• **Work request**:
Copy the data that follows exactly, and include none of its images.

• **Task material**:
----------------

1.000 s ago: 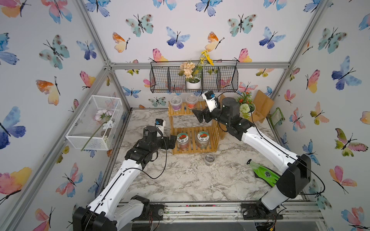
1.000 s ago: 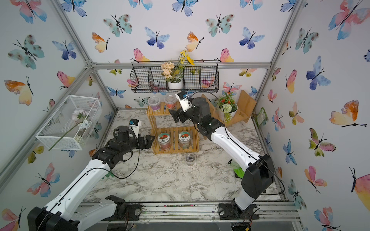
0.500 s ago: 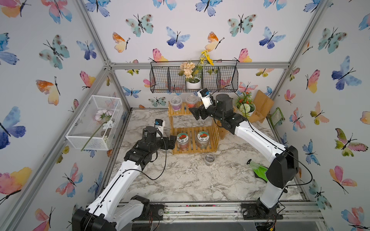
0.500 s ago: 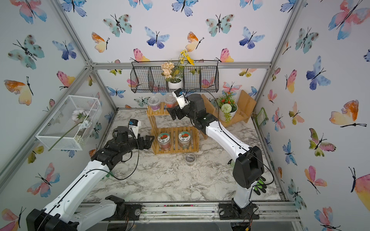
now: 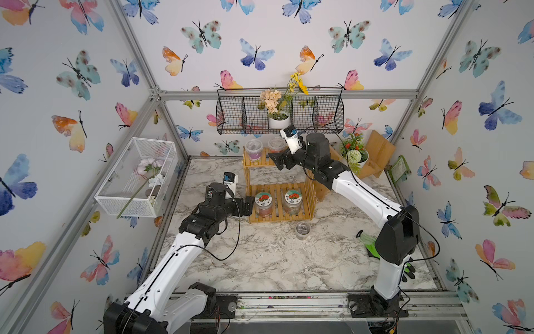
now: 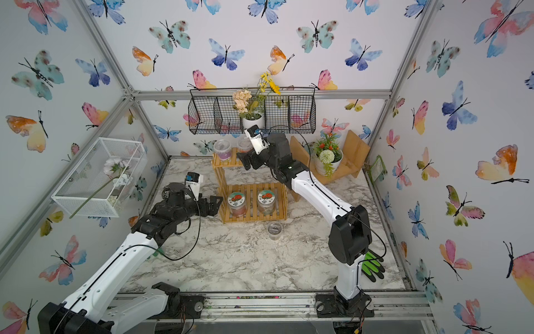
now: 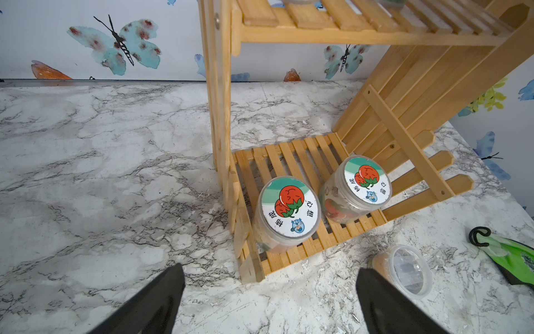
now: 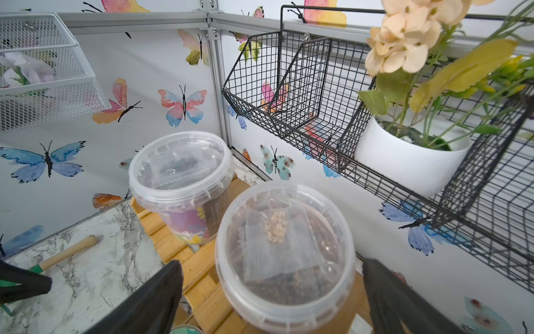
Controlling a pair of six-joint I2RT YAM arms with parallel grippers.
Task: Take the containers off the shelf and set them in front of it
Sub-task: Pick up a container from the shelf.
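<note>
Left hand (image 5: 249, 204): spread wide and empty, low at the end of the shelf (image 5: 280, 221). We see it hold its place over the last second.
Jars: the left jar (image 5: 263, 202) sits just ahead of that hand's fingertips and the right jar (image 5: 293, 200) is farther ahead beyond it. Both are on the lower tier.
Dark cup (image 5: 302, 230): already off the shelf, on the tabletop (image 5: 260, 260) ahead of the left hand and in front of the shelf.
Purple cup (image 5: 254, 149): on the upper tier, ahead of the right hand and past the other cup.
Orange-red cup (image 8: 284, 251): on the upper tier, now framed between the right hand's fingers.
Right hand (image 5: 274, 161): spread wide, gripping nothing. It has just reached in over the upper tier, so we judge that closing on that cup comes next.
Progress: one container down, four left on the shelf.
Surface: marble-print tabletop, carrying the shelf and a green glove (image 5: 368, 245) back by the right arm.
Room: butterfly walls, with a black wire basket (image 5: 239, 115) above the right hand.
</note>
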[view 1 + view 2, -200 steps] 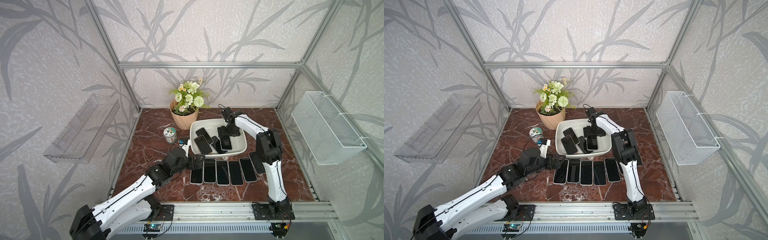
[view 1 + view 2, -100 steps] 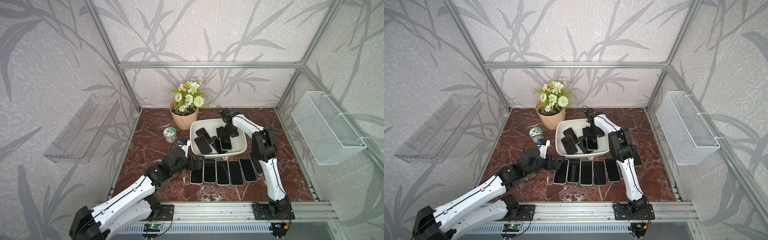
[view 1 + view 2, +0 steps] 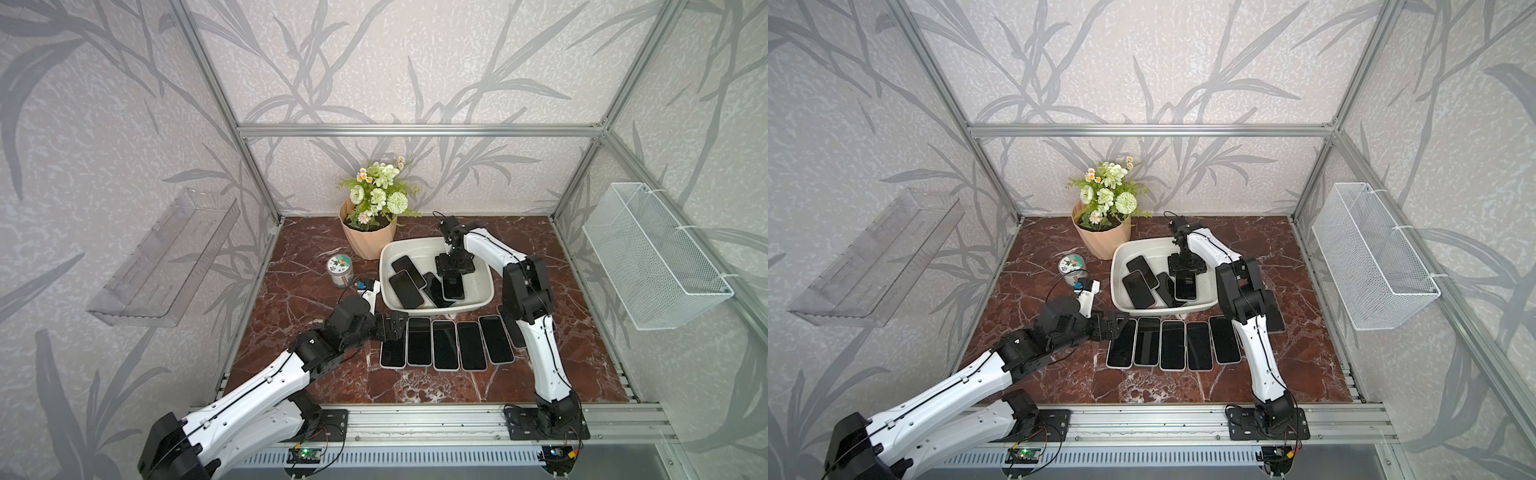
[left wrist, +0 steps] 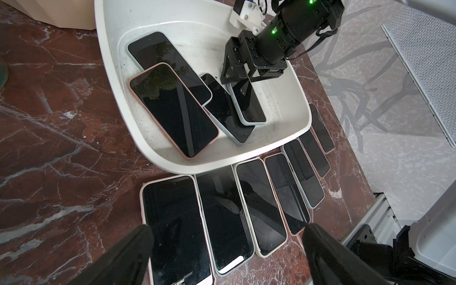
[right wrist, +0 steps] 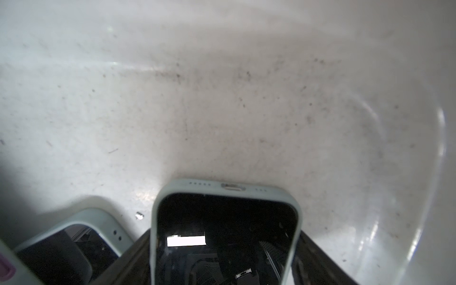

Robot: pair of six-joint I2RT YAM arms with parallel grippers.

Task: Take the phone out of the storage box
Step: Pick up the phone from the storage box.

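Observation:
The white storage box (image 3: 436, 308) (image 3: 1113, 270) sits at mid-table and holds several dark-screened phones. My right gripper (image 3: 454, 276) (image 3: 1187, 276) (image 4: 243, 76) reaches down into it. It is shut on the far end of a phone (image 3: 453, 289) (image 4: 249, 103) (image 5: 224, 234) in a pale blue-green case. In the right wrist view its dark fingers (image 5: 140, 249) press both long sides of the case. This phone lies partly on another phone (image 3: 434, 291). My left gripper (image 3: 395, 326) (image 4: 227, 249) hangs open and empty over the left end of a row of phones (image 3: 444, 345).
Several phones lie side by side on the marble table in front of the box, one more (image 3: 513, 328) under the right arm. A potted flower (image 3: 368, 241) and a small tin (image 3: 340, 270) stand left of the box. A wire basket (image 3: 652, 257) and a clear tray (image 3: 166, 257) hang on the walls.
The right gripper's fingers have closed in on the sides of the pale-cased phone, and the right arm's elbow has shifted slightly. The left arm has stayed still.

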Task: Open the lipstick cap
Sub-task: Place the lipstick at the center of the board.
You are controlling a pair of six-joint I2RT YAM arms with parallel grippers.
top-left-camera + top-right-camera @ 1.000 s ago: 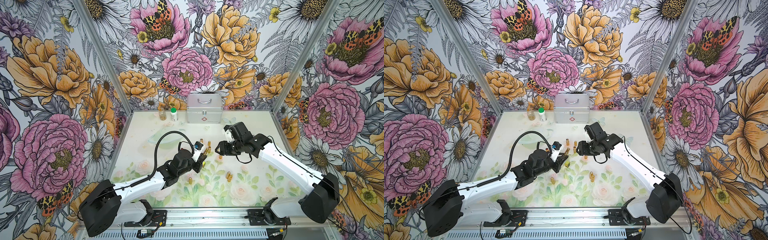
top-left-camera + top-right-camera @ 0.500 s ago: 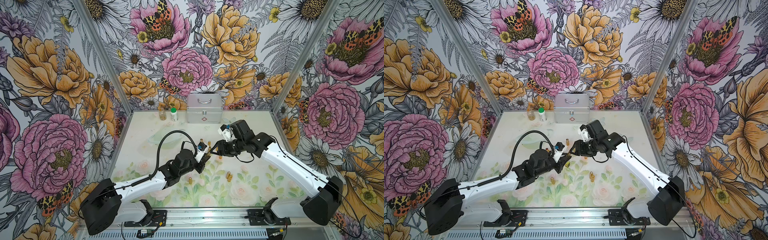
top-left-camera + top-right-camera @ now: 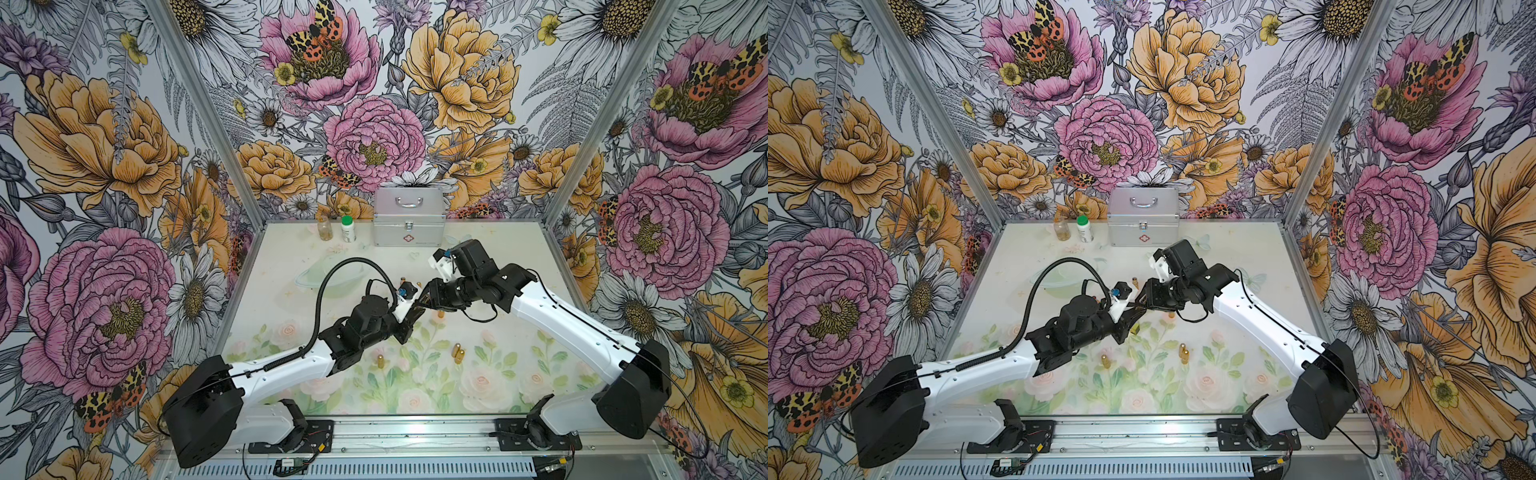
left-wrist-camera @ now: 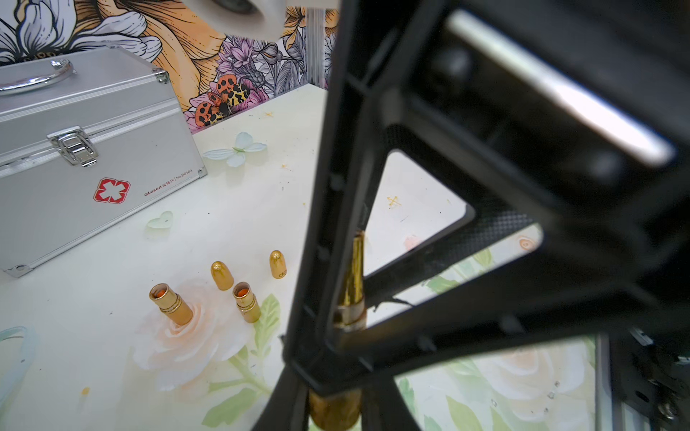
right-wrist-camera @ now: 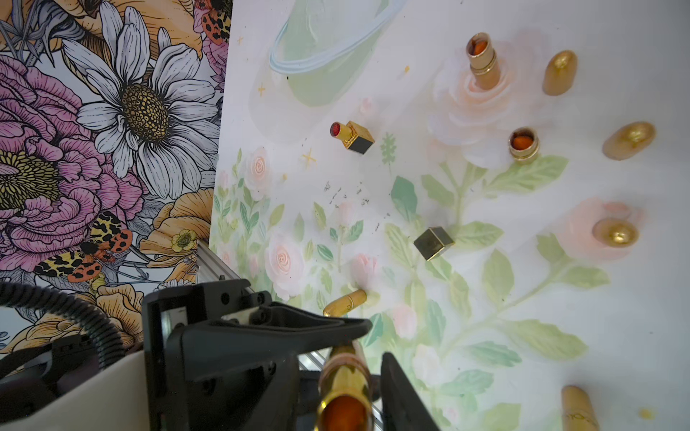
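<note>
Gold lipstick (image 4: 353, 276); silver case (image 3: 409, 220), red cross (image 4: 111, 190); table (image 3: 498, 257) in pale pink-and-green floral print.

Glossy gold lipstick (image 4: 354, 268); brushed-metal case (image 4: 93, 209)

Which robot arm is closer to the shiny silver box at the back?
Right. The right arm bends just in front of the silver box; the left arm sits farther toward the front.

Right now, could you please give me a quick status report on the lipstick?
Left gripper shut on gold lipstick, base end. Right gripper around its cap, grip unclear; cap looks on. Opened lipsticks, loose caps stand apart from it.
</note>
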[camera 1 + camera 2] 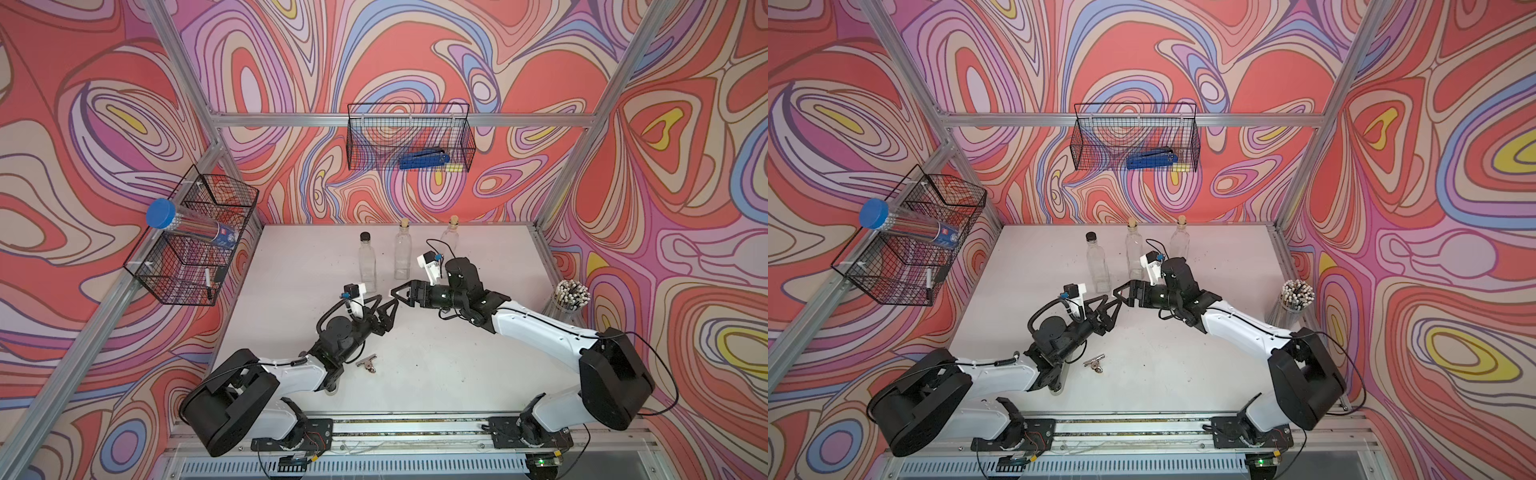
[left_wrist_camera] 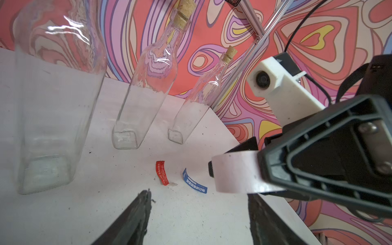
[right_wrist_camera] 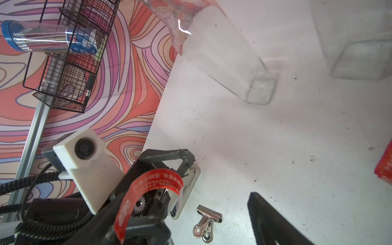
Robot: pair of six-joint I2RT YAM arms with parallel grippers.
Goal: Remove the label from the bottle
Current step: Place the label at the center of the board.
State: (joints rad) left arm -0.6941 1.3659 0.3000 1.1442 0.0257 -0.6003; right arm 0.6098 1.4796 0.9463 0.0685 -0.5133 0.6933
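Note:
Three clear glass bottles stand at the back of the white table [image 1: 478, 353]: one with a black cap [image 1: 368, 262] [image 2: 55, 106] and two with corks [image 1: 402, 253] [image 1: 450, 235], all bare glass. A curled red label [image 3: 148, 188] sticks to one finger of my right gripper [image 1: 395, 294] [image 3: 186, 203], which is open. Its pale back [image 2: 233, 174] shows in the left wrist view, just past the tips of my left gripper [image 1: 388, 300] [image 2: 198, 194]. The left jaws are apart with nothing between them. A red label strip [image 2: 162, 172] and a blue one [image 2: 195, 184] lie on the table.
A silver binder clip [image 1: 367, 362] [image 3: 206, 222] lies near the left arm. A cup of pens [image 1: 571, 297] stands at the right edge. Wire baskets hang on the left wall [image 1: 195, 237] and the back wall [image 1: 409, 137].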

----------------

• **Task response**:
1.000 s ago: 
1.000 s ago: 
0.500 s ago: 
0.500 s ago: 
now: 
now: 
now: 
now: 
Controlling a pair of six-joint I2RT YAM arms with parallel grippers.
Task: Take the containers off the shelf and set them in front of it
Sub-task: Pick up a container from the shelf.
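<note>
Left hand (image 5: 249, 204): spread wide and empty, low at the end of the shelf (image 5: 280, 221). We see it hold its place over the last second.
Jars: the left jar (image 5: 263, 202) sits just ahead of that hand's fingertips and the right jar (image 5: 293, 200) is farther ahead beyond it. Both are on the lower tier.
Dark cup (image 5: 302, 230): already off the shelf, on the tabletop (image 5: 260, 260) ahead of the left hand and in front of the shelf.
Purple cup (image 5: 254, 149): on the upper tier, ahead of the right hand and past the other cup.
Orange-red cup (image 8: 284, 251): on the upper tier, now framed between the right hand's fingers.
Right hand (image 5: 274, 161): spread wide, gripping nothing. It has just reached in over the upper tier, so we judge that closing on that cup comes next.
Progress: one container down, four left on the shelf.
Surface: marble-print tabletop, carrying the shelf and a green glove (image 5: 368, 245) back by the right arm.
Room: butterfly walls, with a black wire basket (image 5: 239, 115) above the right hand.
</note>
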[view 1 + view 2, -200 steps] 
[view 1 + view 2, -100 steps] 
[view 1 + view 2, +0 steps] 
[left wrist, +0 steps] 
[right wrist, +0 steps] 

Robot: pair of six-joint I2RT YAM arms with parallel grippers.

Task: Take the phone out of the storage box
Step: Pick up the phone from the storage box.

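Observation:
The white storage box (image 3: 436, 308) (image 3: 1113, 270) sits at mid-table and holds several dark-screened phones. My right gripper (image 3: 454, 276) (image 3: 1187, 276) (image 4: 243, 76) reaches down into it. It is shut on the far end of a phone (image 3: 453, 289) (image 4: 249, 103) (image 5: 224, 234) in a pale blue-green case. In the right wrist view its dark fingers (image 5: 140, 249) press both long sides of the case. This phone lies partly on another phone (image 3: 434, 291). My left gripper (image 3: 395, 326) (image 4: 227, 249) hangs open and empty over the left end of a row of phones (image 3: 444, 345).
Several phones lie side by side on the marble table in front of the box, one more (image 3: 513, 328) under the right arm. A potted flower (image 3: 368, 241) and a small tin (image 3: 340, 270) stand left of the box. A wire basket (image 3: 652, 257) and a clear tray (image 3: 166, 257) hang on the walls.
The right gripper's fingers have closed in on the sides of the pale-cased phone, and the right arm's elbow has shifted slightly. The left arm has stayed still.
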
Task: Open the lipstick cap
Sub-task: Place the lipstick at the center of the board.
You are controlling a pair of six-joint I2RT YAM arms with parallel grippers.
top-left-camera + top-right-camera @ 1.000 s ago: 
top-left-camera + top-right-camera @ 0.500 s ago: 
top-left-camera + top-right-camera @ now: 
left-wrist-camera @ now: 
right-wrist-camera @ now: 
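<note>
Gold lipstick (image 4: 353, 276); silver case (image 3: 409, 220), red cross (image 4: 111, 190); table (image 3: 498, 257) in pale pink-and-green floral print.

Glossy gold lipstick (image 4: 354, 268); brushed-metal case (image 4: 93, 209)

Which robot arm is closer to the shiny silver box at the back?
Right. The right arm bends just in front of the silver box; the left arm sits farther toward the front.

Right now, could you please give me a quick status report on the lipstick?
Left gripper shut on gold lipstick, base end. Right gripper around its cap, grip unclear; cap looks on. Opened lipsticks, loose caps stand apart from it.
</note>
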[camera 1 + camera 2] 
[left_wrist_camera] 
[right_wrist_camera] 
Robot: pair of six-joint I2RT YAM arms with parallel grippers.
Goal: Remove the label from the bottle
Current step: Place the label at the center of the board.
State: (joints rad) left arm -0.6941 1.3659 0.3000 1.1442 0.0257 -0.6003; right arm 0.6098 1.4796 0.9463 0.0685 -0.5133 0.6933
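Note:
Three clear glass bottles stand at the back of the white table [image 1: 478, 353]: one with a black cap [image 1: 368, 262] [image 2: 55, 106] and two with corks [image 1: 402, 253] [image 1: 450, 235], all bare glass. A curled red label [image 3: 148, 188] sticks to one finger of my right gripper [image 1: 395, 294] [image 3: 186, 203], which is open. Its pale back [image 2: 233, 174] shows in the left wrist view, just past the tips of my left gripper [image 1: 388, 300] [image 2: 198, 194]. The left jaws are apart with nothing between them. A red label strip [image 2: 162, 172] and a blue one [image 2: 195, 184] lie on the table.
A silver binder clip [image 1: 367, 362] [image 3: 206, 222] lies near the left arm. A cup of pens [image 1: 571, 297] stands at the right edge. Wire baskets hang on the left wall [image 1: 195, 237] and the back wall [image 1: 409, 137].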

Nothing more remains to be added to this answer.